Problem details
Would you print exactly the lines that begin the listing and continue through the line holding "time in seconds"? No pictures, please.

Dataset extract
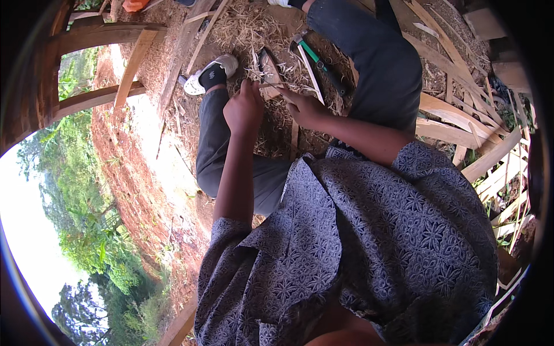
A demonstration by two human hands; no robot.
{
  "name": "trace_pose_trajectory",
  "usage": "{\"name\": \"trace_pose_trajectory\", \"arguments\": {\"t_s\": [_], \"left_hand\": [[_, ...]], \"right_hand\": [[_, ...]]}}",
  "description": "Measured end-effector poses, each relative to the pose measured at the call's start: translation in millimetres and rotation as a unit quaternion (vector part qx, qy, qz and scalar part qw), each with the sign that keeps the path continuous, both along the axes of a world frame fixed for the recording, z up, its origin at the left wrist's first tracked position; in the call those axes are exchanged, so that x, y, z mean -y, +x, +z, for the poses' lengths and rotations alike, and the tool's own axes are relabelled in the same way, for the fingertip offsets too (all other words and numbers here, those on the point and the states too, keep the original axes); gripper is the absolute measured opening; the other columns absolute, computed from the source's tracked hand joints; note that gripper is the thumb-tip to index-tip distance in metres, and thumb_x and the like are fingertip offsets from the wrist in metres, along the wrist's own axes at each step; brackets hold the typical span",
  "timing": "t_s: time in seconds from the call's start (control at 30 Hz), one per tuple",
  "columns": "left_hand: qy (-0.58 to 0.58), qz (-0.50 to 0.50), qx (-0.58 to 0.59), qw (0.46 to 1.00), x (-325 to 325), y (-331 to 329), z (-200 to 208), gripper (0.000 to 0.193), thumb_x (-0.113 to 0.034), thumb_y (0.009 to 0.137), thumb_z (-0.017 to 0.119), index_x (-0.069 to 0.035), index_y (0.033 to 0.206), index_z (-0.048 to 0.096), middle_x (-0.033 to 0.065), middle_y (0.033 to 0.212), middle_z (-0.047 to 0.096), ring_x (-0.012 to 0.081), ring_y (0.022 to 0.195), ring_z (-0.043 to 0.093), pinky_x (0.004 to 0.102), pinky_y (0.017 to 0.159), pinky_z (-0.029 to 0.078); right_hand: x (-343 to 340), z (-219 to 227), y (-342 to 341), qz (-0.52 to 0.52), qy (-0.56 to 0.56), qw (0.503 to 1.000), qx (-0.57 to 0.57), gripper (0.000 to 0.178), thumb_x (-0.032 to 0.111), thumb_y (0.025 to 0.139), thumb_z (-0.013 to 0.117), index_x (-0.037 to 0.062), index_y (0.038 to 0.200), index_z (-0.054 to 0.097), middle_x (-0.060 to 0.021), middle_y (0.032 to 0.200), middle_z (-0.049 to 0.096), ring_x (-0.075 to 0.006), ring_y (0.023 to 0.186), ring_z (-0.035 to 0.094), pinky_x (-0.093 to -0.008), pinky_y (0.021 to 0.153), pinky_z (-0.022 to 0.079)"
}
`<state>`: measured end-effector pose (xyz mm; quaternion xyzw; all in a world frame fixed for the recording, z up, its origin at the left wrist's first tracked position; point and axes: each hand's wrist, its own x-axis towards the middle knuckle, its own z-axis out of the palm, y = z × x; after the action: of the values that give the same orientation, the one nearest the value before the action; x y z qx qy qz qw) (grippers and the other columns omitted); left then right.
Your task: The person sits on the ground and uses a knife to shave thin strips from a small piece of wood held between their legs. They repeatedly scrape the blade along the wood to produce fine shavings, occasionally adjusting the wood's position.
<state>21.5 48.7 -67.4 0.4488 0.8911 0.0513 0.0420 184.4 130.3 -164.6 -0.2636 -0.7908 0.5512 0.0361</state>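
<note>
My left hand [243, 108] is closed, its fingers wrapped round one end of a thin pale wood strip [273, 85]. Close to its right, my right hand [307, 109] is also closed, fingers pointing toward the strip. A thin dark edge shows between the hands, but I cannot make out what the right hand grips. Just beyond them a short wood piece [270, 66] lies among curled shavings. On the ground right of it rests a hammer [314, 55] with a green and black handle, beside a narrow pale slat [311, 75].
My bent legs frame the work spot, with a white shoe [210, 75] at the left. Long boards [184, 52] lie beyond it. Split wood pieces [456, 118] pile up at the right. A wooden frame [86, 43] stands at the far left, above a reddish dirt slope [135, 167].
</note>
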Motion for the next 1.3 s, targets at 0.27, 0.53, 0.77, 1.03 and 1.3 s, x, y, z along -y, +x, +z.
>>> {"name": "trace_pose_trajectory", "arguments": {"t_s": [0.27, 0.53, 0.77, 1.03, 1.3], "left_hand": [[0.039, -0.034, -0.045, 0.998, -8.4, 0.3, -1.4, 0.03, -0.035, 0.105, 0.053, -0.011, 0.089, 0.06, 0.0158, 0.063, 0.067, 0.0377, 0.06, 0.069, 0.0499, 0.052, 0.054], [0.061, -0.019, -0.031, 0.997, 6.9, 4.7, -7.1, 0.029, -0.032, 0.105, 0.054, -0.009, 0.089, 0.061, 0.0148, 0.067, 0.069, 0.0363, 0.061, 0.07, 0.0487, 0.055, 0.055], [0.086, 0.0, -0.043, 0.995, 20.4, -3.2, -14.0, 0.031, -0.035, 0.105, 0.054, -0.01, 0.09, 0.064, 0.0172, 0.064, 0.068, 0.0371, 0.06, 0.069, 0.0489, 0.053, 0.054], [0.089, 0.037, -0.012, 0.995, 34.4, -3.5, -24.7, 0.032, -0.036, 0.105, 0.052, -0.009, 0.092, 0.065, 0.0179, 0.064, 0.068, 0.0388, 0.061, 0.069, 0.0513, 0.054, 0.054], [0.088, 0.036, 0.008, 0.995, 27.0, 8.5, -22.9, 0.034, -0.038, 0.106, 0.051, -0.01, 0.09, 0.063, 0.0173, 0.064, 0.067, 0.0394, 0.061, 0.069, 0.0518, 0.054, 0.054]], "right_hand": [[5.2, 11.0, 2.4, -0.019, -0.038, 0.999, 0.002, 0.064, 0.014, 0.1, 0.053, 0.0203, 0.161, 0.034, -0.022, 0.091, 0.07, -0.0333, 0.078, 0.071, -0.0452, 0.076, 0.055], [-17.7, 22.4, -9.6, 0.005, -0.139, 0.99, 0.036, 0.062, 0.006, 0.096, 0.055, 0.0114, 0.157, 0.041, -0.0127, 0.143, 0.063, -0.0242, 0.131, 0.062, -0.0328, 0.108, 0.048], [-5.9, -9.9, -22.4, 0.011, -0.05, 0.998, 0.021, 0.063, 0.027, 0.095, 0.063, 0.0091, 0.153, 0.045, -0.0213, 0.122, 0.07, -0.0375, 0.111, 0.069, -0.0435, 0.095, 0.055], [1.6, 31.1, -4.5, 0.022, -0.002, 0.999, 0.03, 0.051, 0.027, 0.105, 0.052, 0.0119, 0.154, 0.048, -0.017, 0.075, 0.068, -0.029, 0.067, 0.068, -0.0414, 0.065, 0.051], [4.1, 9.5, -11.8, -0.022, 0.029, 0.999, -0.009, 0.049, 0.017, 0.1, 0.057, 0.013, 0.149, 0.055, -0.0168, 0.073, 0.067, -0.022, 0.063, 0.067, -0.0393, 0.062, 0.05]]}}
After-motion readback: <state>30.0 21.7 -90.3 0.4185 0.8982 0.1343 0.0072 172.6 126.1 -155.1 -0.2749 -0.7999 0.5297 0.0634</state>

Answer space
A demonstration by two human hands; no robot.
{
  "name": "trace_pose_trajectory",
  "usage": "{\"name\": \"trace_pose_trajectory\", \"arguments\": {\"t_s\": [_], \"left_hand\": [[_, ...]], \"right_hand\": [[_, ...]]}}",
  "description": "Measured end-effector poses, each relative to the pose measured at the call's start: translation in millimetres and rotation as a unit quaternion (vector part qx, qy, qz and scalar part qw), each with the sign that keeps the path continuous, both along the axes of a world frame fixed for the recording, z up, its origin at the left wrist's first tracked position; in the call those axes are exchanged, so that x, y, z mean -y, +x, +z, for the poses' lengths and rotations alike, and the tool's own axes are relabelled in the same way, for the fingertip offsets too (all other words and numbers here, those on the point and the states too, keep the original axes); gripper is the absolute measured opening; the other columns absolute, computed from the source's tracked hand joints; note that gripper is the thumb-tip to index-tip distance in metres, and thumb_x and the like are fingertip offsets from the wrist in metres, along the wrist's own axes at each step; brackets hold the typical span",
  "timing": "t_s: time in seconds from the call's start (control at 30 Hz), one per tuple",

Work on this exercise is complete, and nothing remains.